June Truck Tonnage Rises

By Dan Leone, Staff Reporter

This story appears in the Aug. 2 print edition of Transport Topics.

Tonnage hauled by U.S. trucking companies in June rose by 7.6% from year-ago levels, even as indications of a slowdown in economic growth appeared, according to American Trucking Associations.

While freight levels exceeded year-ago levels for the seventh consecutive month, June was the second straight month that the total dipped from the previous month, ATA reported on July 27.

But even as the economy appears to be cooling off, enough capacity has been taken out of the freight system that demand for transportation is essentially in line with supply, ATA said.



“I believe that truckload supply and demand are near equilibrium,” said Bob Costello, the federation’s chief economist. Costello also noted that “due to supply tightness in the market, any tonnage growth feels significantly better for fleets than one might expect.”

ATA’s seasonally adjusted truck tonnage index for June rose to 108.5, a 7.6% increase compared with June 2009. So far this year, tonnage is up 6.6% from the same period in 2009, ATA said.

However, for the first time in more than a year, tonnage levels have decreased for two consecutive months. June was 1.4% lower than May, and May tonnage was 0.1% lower than April.

The index’s benchmark level of 100 represents tonnage hauled by ATA members in 2000.

One truckload carrier on the West Coast affirmed that business has been good but said reduced capacity has done more for trucking than increased tonnage.

Business in 2010 is “much better than it’s been,” said Larry Gordon, president and chief executive officer of Gordon Trucking Inc., Pacific, Wash., though the improvement is mostly “due to the lack of capacity [and] not the amount of freight that’s moving.”

Despite the improvement, Gordon noted that business has slowed down somewhat at the start of the second half.

“We’ve had a very good year, but we’ve seen it start to taper off in recent weeks,” Gordon told Transport Topics on July 28.

With earnings season well under way, most publicly traded carriers have weighed in on tonnage and capacity in their latest quarterly reports.

Like closely held Gordon, one of the largest publicly listed truckers, Werner Enterprises of Omaha, Neb., cited the supply/demand equilibrium as the primary driver of the slowly improving U.S. freight economy.

“We continue to believe that more of the improvement in the freight market over the last six months can be attributed to a decreasing supply of truck capacity rather than rising demand,” Werner said in its report.

The head of Knight Transportation, Phoenix, observed not only a better balance of truck supply with freight but, in some lanes, evidence of a capacity crunch.

“Many of the truckload markets we serve experienced capacity constraints,” Kevin Knight, chief executive officer, said in the company’s quarterly report.
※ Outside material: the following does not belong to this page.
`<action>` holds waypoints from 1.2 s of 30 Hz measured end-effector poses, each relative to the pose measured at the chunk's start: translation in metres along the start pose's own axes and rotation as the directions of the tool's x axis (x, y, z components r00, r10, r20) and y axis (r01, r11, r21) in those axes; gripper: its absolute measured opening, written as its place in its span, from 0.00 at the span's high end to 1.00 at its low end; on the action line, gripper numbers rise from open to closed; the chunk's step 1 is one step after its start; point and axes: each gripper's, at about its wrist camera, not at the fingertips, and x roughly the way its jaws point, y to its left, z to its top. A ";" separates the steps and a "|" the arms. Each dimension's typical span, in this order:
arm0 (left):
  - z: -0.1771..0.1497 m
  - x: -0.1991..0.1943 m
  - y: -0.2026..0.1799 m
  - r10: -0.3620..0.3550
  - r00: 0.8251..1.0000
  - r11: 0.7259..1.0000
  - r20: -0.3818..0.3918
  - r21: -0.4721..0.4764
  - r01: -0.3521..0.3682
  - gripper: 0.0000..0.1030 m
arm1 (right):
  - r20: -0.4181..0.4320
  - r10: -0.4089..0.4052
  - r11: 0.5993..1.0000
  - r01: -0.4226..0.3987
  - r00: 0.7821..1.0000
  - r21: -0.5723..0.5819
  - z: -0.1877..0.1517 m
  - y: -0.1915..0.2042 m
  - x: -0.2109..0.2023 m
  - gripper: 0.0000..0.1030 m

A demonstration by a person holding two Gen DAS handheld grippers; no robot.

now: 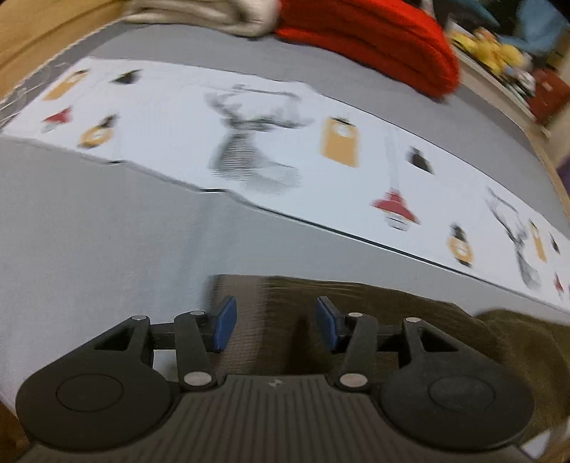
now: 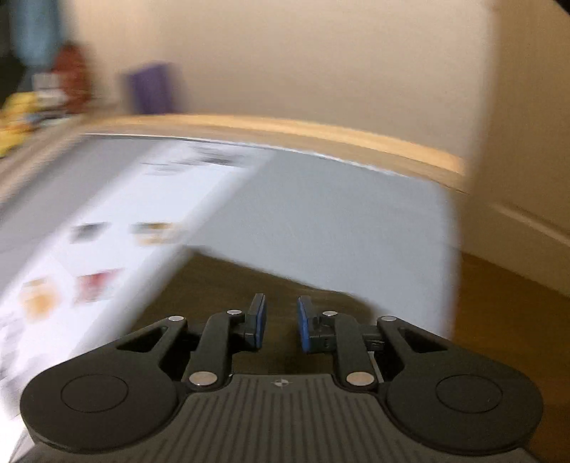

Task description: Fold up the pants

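With both hand-held grippers empty, left (image 1: 274, 322) half open, right (image 2: 278, 322) narrow, I see the pants (image 1: 392, 313) just under both, running rightward.

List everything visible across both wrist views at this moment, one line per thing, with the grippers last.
pants: one, olive-brown, on the grey sheet just past both grippers
grey sheet: one, grey, covering the bed
printed runner: one, white with deer and lantern motifs, lying across the sheet beyond the pants
red garment: one, red, folded, far side of the bed
beige garment: one, beige, folded, beside the red one
bed frame: one, light wood, along the bed's edge
purple object: one, blurred, by the wall
left gripper: black, blue fingers apart, nothing between them
right gripper: black, blue fingers apart, nothing between them
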 end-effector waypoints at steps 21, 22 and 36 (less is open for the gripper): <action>-0.044 0.090 -0.186 -0.180 0.956 0.869 -0.232 0.418 0.266 0.65 | -0.616 0.578 -0.084 -0.711 0.535 -0.698 -0.209 0.276 -0.096 0.44; -0.043 0.094 -0.188 -0.171 0.959 0.873 -0.226 0.417 0.254 0.66 | -0.614 0.570 -0.102 -0.694 0.546 -0.712 -0.213 0.281 -0.093 0.45; 0.000 0.092 -0.182 -0.097 0.980 0.937 -0.174 0.316 0.149 0.57 | -0.546 0.578 -0.145 -0.581 0.607 -0.801 -0.230 0.304 -0.083 0.92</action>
Meanwhile, less-than-truckload carrier Old Dominion Freight Line Inc. said July 28 that it logged its first double-digit tonnage increase in two years.
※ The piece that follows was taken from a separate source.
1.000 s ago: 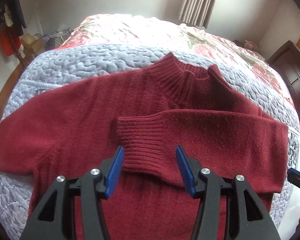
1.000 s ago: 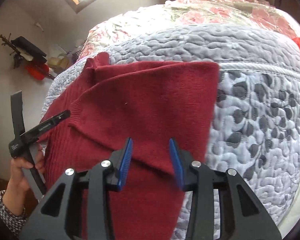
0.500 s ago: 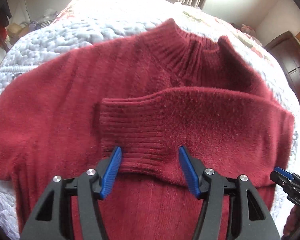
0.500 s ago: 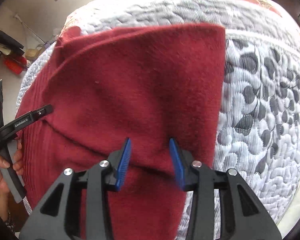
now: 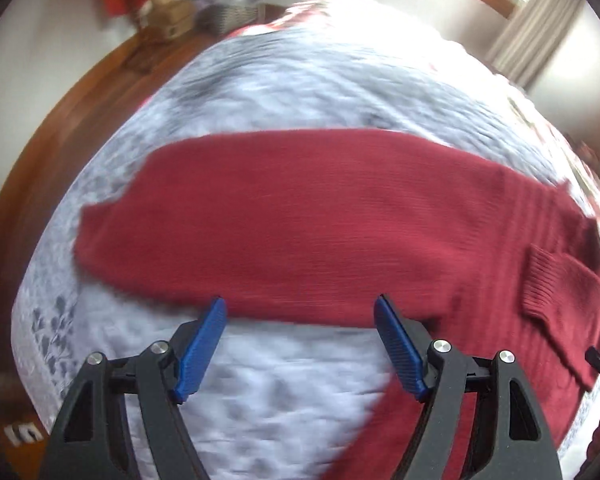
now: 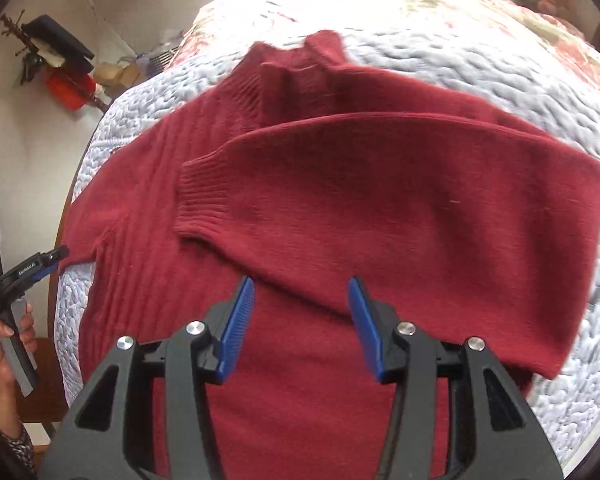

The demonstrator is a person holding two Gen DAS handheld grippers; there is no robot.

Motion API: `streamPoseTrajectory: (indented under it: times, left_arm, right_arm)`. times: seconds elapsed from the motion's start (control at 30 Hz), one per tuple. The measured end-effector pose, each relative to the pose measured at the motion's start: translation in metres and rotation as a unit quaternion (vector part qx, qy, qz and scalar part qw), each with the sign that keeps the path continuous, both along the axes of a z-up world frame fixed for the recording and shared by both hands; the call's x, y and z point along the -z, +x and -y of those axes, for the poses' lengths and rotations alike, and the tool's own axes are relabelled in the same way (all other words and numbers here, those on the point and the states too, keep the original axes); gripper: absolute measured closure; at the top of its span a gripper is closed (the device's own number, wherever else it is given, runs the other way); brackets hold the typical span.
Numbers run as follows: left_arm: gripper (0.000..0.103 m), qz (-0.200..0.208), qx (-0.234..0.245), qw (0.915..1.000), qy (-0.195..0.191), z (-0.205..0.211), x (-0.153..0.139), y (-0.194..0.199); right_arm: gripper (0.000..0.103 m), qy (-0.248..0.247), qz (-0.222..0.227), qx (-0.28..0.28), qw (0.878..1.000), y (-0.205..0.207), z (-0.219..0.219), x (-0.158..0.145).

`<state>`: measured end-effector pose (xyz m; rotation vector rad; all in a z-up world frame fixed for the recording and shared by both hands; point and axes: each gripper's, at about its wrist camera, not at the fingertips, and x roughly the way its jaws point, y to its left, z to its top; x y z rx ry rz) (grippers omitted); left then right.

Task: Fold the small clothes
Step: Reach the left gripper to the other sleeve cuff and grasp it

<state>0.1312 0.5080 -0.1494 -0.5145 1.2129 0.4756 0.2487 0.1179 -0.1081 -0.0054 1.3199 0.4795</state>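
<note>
Dark red knit sweater (image 6: 340, 216) lies flat on a pale grey quilted bedspread (image 6: 500, 80), filling the centre of the right wrist view, ribbed collar (image 6: 296, 64) toward the top of the frame. One sleeve is folded across the chest, its ribbed cuff (image 6: 200, 196) left of centre. Right gripper (image 6: 300, 324) sits at lower centre, blue pads spread wide, nothing between them; the folded sleeve's lower edge lies just beyond the tips. At far left of the same view a hand (image 6: 4, 352) holds the left gripper (image 6: 52, 262), tips near the sweater's left edge; contact cannot be told. Left wrist view is motion-blurred: left gripper (image 5: 300, 344) at lower centre, pads spread apart, empty, over bare quilt (image 5: 280, 400). The other sleeve (image 5: 280, 232) stretches as a band across the middle of that frame, its near edge just beyond the fingertips. The folded cuff (image 5: 548, 284) shows at right. Floral cover (image 6: 560, 40) at upper right, wooden bed frame (image 5: 60, 132) at left.
</note>
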Motion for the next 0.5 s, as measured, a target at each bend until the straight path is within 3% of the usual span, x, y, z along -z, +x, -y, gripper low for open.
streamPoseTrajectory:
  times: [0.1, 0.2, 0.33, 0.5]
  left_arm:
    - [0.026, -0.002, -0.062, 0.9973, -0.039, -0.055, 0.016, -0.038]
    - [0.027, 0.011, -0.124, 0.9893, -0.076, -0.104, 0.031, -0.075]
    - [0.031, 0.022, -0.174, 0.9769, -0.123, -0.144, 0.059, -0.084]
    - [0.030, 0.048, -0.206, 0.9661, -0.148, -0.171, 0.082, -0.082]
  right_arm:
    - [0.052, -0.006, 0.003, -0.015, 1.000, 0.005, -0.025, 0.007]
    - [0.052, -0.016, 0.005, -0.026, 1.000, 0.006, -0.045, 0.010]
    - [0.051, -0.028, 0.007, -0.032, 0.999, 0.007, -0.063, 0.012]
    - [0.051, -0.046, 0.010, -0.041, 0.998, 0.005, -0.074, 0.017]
Second-quarter tonnage at Old Dominion, Thomasville, N.C., rose 13.4%, as shipments increased in both volume and weight from 2009, the company said.

Old Dominion expects to increase its market share in the second half, but the carrier’s “outlook remains somewhat cautious for the second half of 2010,” said David Congdon, president and chief executive officer.

Competing LTL Arkansas Best Corp. also posted better tonnage numbers in the second quarter. ABF’s tonnage rose 11.9% year-over-year and 14% from the first quarter, according to the company’s latest earnings report.

While ABF did not turn a profit, President and CEO Judy McReynolds said that “this quarter’s improved operating ratio illustrates the operating leverage that is achieved from greater freight levels moving through the ABF network.”

YRC Worldwide, the largest LTL in the country, had yet to report on its second-quarter operations at press time.

Meanwhile, forward-looking economic reports released last week foreshadowed a throttling down of the industrial and consumer sectors of the economy.

Durable goods orders declined 1% in June, the Commerce Department said July 28. It was the second consecutive monthly decline in orders.

Consumer confidence in July hit a five-month low of 50.4, the New York-based Conference Board said last week. Consumer spending accounts for about 70% of the economy, according to the federal government.

Meanwhile, the Federal Reserve’s beige book, released July 28, revealed a mixed bag of transportation news. A lone report of volume gains in the Cleveland Fed district was overshadowed by signs that carrier costs in other districts may be rising without compensatory rate increases for truckers.

The Fed’s report covers the period of May 28 through July 19.